TRY IT> Using the entries that follow, give the number of lines containing the string "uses". Write nothing besides that number.

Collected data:
◆ ◆ ◆ ◆

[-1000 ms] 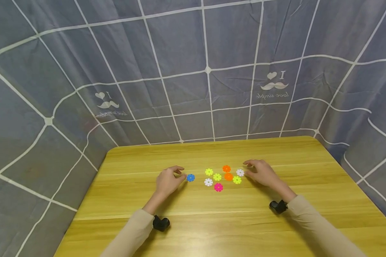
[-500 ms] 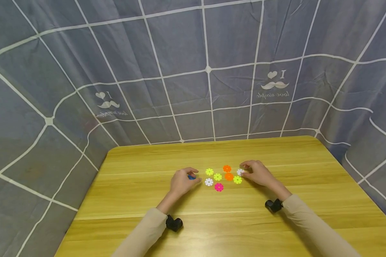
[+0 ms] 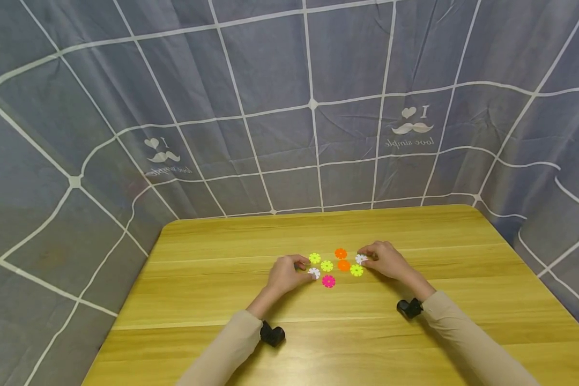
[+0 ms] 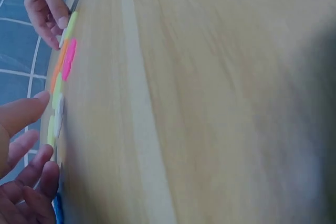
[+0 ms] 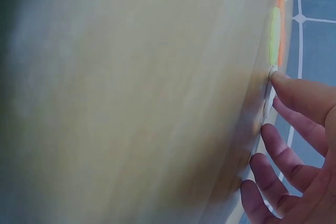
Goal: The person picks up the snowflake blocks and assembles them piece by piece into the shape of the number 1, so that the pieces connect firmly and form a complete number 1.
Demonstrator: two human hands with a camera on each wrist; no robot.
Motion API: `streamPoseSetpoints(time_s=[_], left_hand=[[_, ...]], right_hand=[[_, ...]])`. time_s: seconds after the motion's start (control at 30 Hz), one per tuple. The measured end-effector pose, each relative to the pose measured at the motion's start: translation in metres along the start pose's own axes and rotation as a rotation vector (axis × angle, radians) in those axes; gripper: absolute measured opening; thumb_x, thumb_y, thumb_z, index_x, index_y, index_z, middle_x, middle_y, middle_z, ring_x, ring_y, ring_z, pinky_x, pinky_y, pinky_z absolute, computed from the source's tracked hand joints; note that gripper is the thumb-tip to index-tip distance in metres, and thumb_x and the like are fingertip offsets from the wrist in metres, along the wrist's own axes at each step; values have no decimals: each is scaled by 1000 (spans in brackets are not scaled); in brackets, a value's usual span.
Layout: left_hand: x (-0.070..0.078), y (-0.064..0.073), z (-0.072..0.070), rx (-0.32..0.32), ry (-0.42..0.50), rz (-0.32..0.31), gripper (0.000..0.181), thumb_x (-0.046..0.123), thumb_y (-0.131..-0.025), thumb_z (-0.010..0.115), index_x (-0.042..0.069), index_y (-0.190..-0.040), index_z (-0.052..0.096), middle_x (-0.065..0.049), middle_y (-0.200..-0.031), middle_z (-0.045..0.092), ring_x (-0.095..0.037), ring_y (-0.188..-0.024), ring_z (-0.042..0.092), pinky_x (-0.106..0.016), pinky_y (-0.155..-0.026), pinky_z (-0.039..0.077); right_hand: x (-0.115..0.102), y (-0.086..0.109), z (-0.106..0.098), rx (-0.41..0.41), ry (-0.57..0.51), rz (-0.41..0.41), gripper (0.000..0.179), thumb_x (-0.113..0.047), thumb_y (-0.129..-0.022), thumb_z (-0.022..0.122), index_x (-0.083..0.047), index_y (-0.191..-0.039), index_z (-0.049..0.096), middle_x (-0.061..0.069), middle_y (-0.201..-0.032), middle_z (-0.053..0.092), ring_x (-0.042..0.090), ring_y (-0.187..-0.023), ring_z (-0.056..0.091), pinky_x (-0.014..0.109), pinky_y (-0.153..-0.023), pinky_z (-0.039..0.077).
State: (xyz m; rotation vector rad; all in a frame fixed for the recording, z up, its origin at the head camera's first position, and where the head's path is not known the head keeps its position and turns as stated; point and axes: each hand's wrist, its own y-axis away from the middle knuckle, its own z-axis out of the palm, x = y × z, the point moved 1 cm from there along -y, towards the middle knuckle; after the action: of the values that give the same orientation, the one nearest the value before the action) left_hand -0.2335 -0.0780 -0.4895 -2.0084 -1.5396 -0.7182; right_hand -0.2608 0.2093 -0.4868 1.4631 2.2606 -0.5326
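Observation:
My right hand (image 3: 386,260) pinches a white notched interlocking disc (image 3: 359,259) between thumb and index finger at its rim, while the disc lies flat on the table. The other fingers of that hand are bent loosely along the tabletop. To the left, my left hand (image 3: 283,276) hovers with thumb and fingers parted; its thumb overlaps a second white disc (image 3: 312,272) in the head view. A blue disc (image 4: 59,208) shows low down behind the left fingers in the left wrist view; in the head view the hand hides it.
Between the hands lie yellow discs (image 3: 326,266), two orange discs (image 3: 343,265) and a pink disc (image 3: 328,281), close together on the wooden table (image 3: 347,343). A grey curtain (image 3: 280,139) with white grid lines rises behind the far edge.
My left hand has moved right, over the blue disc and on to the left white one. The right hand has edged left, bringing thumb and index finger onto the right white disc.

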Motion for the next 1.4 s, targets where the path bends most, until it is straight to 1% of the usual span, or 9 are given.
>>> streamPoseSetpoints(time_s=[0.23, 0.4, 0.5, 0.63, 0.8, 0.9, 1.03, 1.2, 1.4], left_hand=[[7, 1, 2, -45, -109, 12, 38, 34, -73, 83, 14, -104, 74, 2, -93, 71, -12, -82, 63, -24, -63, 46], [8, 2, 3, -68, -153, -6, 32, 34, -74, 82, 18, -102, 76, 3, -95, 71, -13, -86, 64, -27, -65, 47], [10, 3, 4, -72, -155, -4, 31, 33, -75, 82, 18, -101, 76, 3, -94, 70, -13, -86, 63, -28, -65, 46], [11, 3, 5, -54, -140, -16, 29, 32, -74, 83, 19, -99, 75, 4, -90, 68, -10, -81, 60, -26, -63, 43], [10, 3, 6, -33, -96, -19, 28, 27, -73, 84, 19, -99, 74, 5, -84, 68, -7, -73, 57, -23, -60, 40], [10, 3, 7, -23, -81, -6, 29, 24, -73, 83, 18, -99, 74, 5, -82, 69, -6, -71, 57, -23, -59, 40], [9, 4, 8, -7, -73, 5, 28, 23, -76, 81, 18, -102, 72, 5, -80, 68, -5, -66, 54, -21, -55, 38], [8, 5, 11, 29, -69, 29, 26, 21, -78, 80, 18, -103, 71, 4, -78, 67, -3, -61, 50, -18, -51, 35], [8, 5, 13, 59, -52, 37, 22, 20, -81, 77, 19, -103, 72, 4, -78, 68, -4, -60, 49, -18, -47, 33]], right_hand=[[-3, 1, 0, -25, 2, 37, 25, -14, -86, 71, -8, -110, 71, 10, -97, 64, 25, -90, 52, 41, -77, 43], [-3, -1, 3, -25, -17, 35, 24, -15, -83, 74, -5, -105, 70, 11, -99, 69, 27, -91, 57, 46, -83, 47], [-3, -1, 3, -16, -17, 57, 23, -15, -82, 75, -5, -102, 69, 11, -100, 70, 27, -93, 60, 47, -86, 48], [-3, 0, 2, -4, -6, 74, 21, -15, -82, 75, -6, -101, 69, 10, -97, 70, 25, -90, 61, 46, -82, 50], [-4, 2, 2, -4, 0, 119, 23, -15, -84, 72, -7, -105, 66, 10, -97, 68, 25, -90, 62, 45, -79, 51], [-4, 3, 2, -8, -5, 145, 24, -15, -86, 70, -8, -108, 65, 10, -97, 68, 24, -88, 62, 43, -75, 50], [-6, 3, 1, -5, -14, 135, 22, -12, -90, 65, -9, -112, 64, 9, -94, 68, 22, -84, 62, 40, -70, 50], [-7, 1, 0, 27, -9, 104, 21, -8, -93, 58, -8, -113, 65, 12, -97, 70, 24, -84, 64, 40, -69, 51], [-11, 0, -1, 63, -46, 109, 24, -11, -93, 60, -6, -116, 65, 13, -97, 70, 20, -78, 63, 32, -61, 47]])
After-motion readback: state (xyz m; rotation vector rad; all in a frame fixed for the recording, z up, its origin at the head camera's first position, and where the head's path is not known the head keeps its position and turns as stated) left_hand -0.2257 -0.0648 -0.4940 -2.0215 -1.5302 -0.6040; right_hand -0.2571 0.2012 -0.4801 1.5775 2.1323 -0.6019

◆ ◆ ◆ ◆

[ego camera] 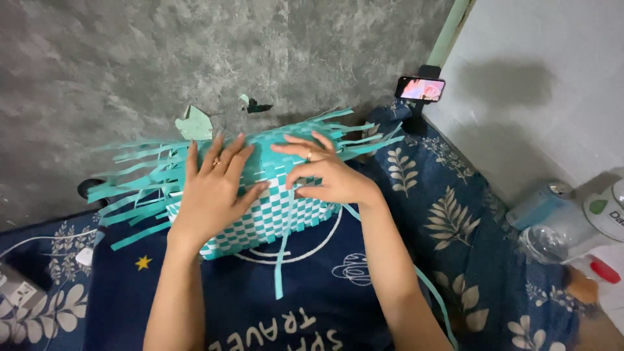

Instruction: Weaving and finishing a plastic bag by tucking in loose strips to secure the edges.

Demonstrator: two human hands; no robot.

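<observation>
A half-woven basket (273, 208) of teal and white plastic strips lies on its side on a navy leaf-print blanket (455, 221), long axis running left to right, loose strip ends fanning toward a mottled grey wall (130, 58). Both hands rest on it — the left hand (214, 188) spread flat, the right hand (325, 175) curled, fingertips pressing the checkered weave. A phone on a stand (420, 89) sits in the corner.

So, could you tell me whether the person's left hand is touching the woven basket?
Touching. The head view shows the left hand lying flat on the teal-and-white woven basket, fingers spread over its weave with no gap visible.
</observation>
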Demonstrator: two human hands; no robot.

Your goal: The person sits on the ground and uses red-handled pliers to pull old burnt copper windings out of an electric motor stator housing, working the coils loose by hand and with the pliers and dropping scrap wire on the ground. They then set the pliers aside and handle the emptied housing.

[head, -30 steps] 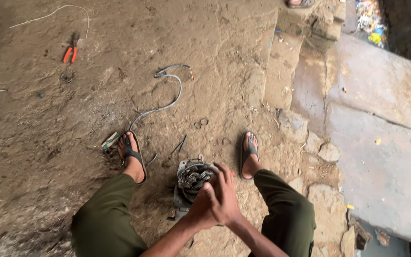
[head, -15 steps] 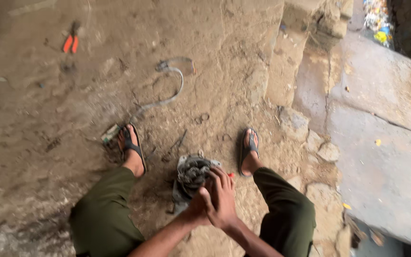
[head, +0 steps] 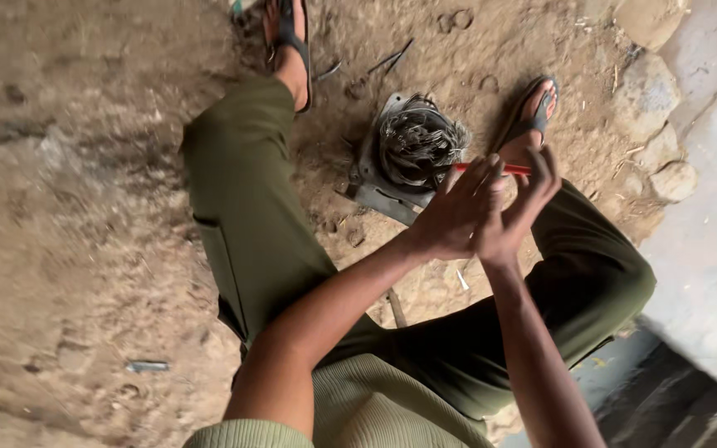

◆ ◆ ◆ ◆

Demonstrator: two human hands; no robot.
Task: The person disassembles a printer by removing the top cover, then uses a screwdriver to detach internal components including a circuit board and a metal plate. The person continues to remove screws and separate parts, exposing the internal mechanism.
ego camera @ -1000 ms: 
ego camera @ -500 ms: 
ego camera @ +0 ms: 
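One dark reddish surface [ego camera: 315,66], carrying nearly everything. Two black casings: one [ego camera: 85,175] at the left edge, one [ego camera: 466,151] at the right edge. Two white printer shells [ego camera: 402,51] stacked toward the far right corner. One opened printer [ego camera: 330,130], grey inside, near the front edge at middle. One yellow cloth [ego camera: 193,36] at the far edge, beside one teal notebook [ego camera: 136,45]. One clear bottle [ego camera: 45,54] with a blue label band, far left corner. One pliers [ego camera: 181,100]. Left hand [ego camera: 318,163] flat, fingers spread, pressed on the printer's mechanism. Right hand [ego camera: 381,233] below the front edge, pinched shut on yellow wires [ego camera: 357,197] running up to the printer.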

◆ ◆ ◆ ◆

EXERCISE RESPONSE> 2